THE PROBLEM — Pictures are to be dropped from the copy. Retype the listing exactly.

RECORDED INFORMATION —
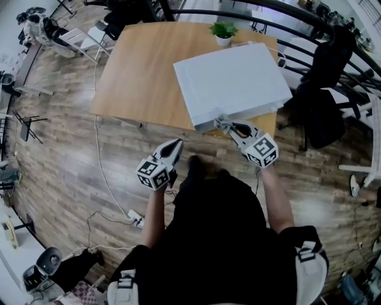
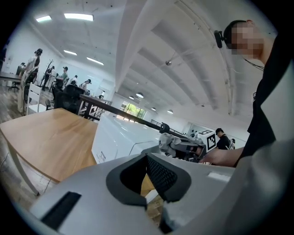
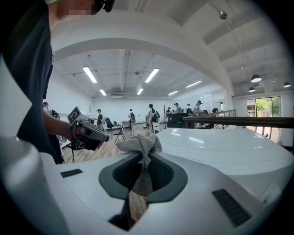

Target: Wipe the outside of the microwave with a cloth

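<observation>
The white microwave [image 1: 232, 77] stands on the wooden table [image 1: 137, 77], near its front right edge. My right gripper [image 1: 225, 124] is shut on a grey cloth [image 1: 221, 123], bunched at the jaw tips and held at the microwave's lower front edge. In the right gripper view the cloth [image 3: 140, 144] sticks up from between the jaws of that gripper [image 3: 143, 158], beside the microwave's [image 3: 220, 147] white top. My left gripper [image 1: 174, 148] hangs over the floor in front of the table, jaws together, holding nothing. The left gripper view shows the left gripper [image 2: 147, 158], the microwave [image 2: 119, 137] and the cloth [image 2: 166, 142].
A small potted plant [image 1: 223, 31] sits at the table's far edge behind the microwave. A black office chair [image 1: 324, 113] stands to the right of the table. A cable and power strip [image 1: 136, 219] lie on the wooden floor at my left. A dark railing [image 1: 297, 18] curves behind.
</observation>
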A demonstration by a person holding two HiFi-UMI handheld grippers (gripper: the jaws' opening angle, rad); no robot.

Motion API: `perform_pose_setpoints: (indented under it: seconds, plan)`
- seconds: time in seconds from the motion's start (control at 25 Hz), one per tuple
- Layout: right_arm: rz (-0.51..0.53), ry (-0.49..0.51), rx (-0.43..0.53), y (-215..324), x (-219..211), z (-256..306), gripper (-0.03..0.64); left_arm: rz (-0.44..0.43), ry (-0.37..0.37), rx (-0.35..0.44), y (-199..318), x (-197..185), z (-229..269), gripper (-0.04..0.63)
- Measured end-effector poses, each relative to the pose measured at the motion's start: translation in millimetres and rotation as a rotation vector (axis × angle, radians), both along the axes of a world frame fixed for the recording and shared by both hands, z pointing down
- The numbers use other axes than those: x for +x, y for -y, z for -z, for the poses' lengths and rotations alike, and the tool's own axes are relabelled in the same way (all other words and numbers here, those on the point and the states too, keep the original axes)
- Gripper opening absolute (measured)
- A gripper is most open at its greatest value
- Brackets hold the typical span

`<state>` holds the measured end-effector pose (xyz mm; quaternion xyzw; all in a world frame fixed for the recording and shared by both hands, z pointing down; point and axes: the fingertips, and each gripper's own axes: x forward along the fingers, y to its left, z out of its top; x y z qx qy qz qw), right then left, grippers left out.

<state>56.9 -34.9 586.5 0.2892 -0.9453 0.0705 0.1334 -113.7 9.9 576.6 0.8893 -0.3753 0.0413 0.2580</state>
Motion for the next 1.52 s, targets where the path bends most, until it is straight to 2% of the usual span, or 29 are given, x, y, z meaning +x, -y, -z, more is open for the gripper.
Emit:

ANSWER TO THIS TASK —
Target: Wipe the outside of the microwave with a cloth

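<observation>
The white microwave [image 1: 232, 77] stands on the wooden table [image 1: 137, 77], near its front right edge. My right gripper [image 1: 225, 124] is shut on a grey cloth [image 1: 221, 123], bunched at the jaw tips and held at the microwave's lower front edge. In the right gripper view the cloth [image 3: 140, 144] sticks up from between the jaws of that gripper [image 3: 143, 158], beside the microwave's [image 3: 220, 147] white top. My left gripper [image 1: 174, 148] hangs over the floor in front of the table, jaws together, holding nothing. The left gripper view shows the left gripper [image 2: 147, 158], the microwave [image 2: 119, 137] and the cloth [image 2: 166, 142].
A small potted plant [image 1: 223, 31] sits at the table's far edge behind the microwave. A black office chair [image 1: 324, 113] stands to the right of the table. A cable and power strip [image 1: 136, 219] lie on the wooden floor at my left. A dark railing [image 1: 297, 18] curves behind.
</observation>
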A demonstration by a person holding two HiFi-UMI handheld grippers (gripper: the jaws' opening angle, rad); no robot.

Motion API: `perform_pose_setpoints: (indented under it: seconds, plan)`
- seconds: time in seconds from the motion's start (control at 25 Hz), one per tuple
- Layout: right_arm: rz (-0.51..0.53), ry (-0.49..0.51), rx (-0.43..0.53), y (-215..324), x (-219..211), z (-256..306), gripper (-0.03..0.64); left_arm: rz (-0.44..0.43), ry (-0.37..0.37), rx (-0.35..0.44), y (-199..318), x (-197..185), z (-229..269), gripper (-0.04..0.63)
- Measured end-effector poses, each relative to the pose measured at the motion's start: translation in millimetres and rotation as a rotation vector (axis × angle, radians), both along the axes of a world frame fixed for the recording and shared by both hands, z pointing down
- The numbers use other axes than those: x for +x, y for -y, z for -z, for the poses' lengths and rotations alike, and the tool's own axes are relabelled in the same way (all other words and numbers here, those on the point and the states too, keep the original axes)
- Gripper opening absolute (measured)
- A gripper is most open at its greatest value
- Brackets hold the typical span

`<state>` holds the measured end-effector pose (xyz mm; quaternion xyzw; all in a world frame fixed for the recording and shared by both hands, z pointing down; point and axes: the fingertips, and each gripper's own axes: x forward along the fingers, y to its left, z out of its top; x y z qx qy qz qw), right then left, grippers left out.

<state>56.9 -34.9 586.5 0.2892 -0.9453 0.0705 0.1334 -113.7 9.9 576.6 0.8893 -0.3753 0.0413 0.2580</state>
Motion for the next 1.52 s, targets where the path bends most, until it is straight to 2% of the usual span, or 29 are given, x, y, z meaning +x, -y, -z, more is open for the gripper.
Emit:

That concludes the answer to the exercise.